Systematic Triple-Mutant Analysis Uncovers Functional Connectivity between Pathways Involved in Chromosome Regulation

• High-throughput, quantitative genetic analysis of triple mutants in budding yeast
• Swi/Snf ATPase Rdh54 can compensate for absence of histone chaperones Asf1 and Cac1
• Absence of both CLB5 and CLB6 creates kinetochore and cohesin-like defects
• Genetic differences between ASF1 and RTT109 suggest that Rtt109 has unidentified functions

SummaryGenetic interactions reveal the functional relationships between pairs of genes. In this study, we describe a method for the systematic generation and quantitation of triple mutants, termed triple-mutant analysis (TMA). We have used this approach to interrogate partially redundant pairs of genes in S. cerevisiae, including ASF1 and CAC1, two histone chaperones. After subjecting asf1Δ cac1Δ to TMA, we found that the Swi/Snf Rdh54 protein compensates for the absence of Asf1 and Cac1. Rdh54 more strongly associates with the chromatin apparatus and the pericentromeric region in the double mutant.

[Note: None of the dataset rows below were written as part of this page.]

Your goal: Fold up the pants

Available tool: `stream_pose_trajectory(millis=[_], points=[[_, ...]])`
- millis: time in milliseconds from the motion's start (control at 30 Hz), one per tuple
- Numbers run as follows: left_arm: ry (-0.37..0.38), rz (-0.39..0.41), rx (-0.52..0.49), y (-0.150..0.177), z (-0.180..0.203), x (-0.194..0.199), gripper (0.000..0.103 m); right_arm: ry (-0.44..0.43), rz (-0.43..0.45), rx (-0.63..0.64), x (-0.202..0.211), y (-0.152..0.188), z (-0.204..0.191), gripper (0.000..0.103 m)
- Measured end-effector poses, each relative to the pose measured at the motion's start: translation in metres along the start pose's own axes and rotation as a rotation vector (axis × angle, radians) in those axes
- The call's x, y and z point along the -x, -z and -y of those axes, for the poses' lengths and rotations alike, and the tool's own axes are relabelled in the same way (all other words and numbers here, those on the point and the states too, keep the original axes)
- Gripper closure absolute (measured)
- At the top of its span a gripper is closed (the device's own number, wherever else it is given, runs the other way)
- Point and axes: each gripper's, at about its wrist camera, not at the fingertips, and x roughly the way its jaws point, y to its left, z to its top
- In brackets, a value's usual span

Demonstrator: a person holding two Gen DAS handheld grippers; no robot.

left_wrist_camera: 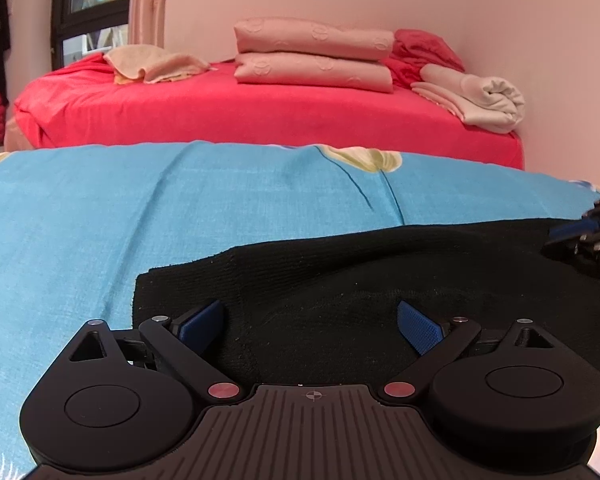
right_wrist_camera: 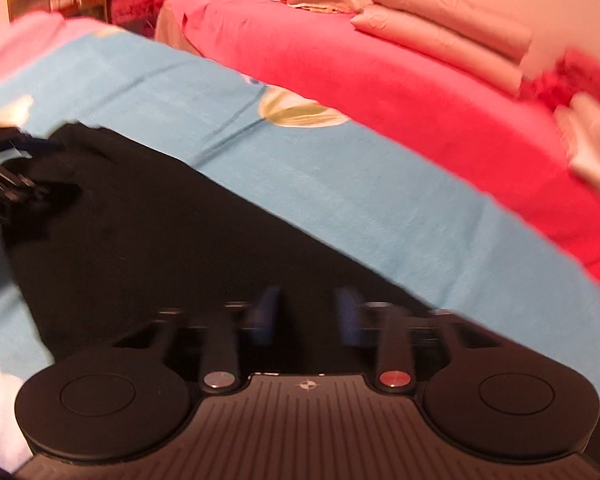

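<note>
Black pants lie folded on a blue flowered sheet. My left gripper is open, low over the near edge of the pants, its blue pads wide apart with fabric between them. My right gripper shows at the right edge of the left wrist view, over the pants' far end. In the blurred right wrist view the pants fill the middle. My right gripper is over them with a gap between its pads. My left gripper shows at the left edge there.
Behind the blue sheet stands a red bed with folded pink blankets, a beige towel and a cream roll. A window and a curtain are at back left. A pink wall is behind.
</note>
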Motion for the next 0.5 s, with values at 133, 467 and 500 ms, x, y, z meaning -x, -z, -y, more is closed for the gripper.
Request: stream_pose_trajectory(millis=[133, 467, 500], points=[[-0.004, 0.002, -0.001, 0.001, 0.000, 0.001, 0.000, 0.072, 0.079, 0.008, 0.018, -0.011, -0.009, 0.098], [-0.017, 0.000, -0.001, -0.001, 0.001, 0.002, 0.000, 0.158, 0.129, -0.097, -0.003, 0.003, -0.006, 0.070], [-0.020, -0.001, -0.003, -0.003, 0.002, 0.004, 0.000, 0.149, 0.133, -0.129, 0.005, 0.003, -0.004, 0.065]])
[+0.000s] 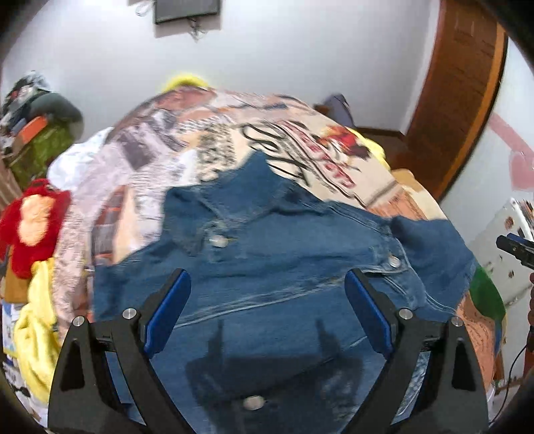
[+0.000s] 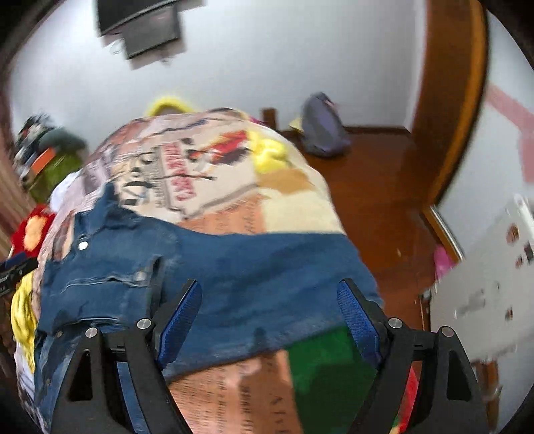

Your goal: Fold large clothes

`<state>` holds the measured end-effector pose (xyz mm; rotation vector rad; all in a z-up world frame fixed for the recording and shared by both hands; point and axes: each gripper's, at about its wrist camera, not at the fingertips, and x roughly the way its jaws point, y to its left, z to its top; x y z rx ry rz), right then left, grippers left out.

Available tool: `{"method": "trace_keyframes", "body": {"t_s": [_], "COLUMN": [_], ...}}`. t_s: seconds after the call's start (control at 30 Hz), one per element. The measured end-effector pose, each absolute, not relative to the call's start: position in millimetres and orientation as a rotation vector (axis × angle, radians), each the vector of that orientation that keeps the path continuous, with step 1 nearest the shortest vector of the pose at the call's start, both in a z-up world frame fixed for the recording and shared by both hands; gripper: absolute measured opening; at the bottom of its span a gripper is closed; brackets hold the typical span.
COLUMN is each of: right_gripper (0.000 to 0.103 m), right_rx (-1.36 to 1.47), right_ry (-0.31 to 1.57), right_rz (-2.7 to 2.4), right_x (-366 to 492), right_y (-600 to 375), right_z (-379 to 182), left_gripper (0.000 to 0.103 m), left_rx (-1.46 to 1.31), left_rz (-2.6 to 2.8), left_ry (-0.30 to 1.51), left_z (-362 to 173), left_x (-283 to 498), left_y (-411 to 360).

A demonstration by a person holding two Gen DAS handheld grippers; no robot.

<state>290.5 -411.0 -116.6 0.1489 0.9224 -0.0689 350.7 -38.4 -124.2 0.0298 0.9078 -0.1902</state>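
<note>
Pale walls (image 2: 283,60), wooden door (image 2: 450,100), reddish wood floor (image 2: 377,187), dark wall-mounted screen (image 2: 140,23).

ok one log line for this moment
left hand-held gripper: open, empty | right hand-held gripper: open, empty | denim jacket: flat on blanket

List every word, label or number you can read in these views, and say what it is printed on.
None can be read for certain.
Printed blanket: black script and red block lettering, too blurred to read.
Blanket's orange panel: rows of small print, too blurred.
Denim jacket: no text visible.
</note>
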Motion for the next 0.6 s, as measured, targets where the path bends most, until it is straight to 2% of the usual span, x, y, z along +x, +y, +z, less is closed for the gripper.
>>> {"method": "trace_keyframes", "body": {"t_s": [0.37, 0.6], "right_gripper": [0.082, 0.082], "right_rx": [0.607, 0.799], "right_ry": [1.079, 1.059], "right_rz": [-0.173, -0.175], "right_x": [282.6, 300.6], "right_y": [-506.3, -533.0], "right_z": [-201.7, -228.4], "left_gripper": [0.094, 0.094], "left_rx": [0.017, -0.010], "left_rz": [-0.267, -0.253], "left_ry": [1.094, 1.151], "left_z": [-196.5, -221.8], "left_x": [364.6, 370.9], "left_y": [-88.5, -89.0]}}
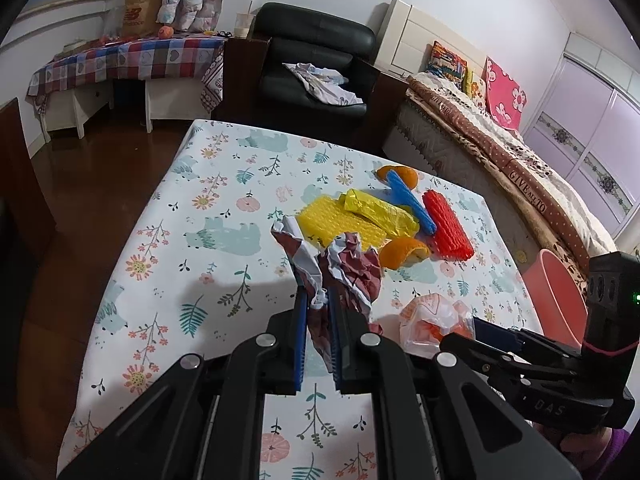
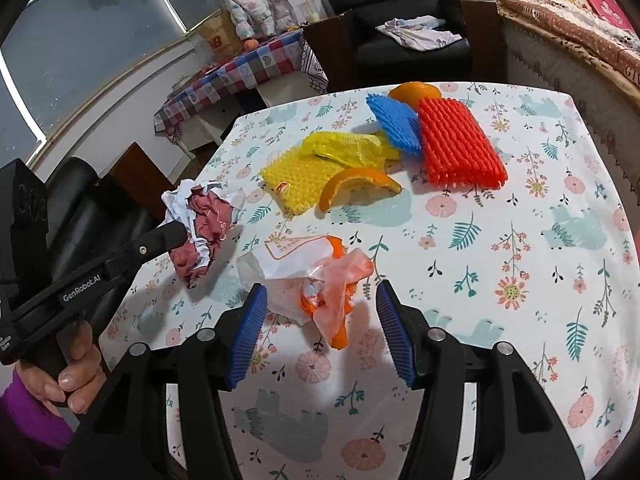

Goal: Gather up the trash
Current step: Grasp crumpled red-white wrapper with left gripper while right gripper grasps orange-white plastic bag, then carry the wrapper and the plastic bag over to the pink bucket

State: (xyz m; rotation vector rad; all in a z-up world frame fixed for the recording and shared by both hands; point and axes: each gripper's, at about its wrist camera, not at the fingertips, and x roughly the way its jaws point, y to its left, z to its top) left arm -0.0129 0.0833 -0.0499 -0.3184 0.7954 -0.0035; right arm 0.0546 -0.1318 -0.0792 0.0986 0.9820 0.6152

Moreover, Asf1 is responsible for the synthetic lethality observed in cac1Δ strains lacking the HIRA-like proteins. A similar TMA was carried out after deleting both CLB5 and CLB6, cyclins that regulate DNA replication, revealing a strong functional connection to chromosome segregation. This approach can reveal functional redundancies that cannot be uncovered through traditional double-mutant analyses.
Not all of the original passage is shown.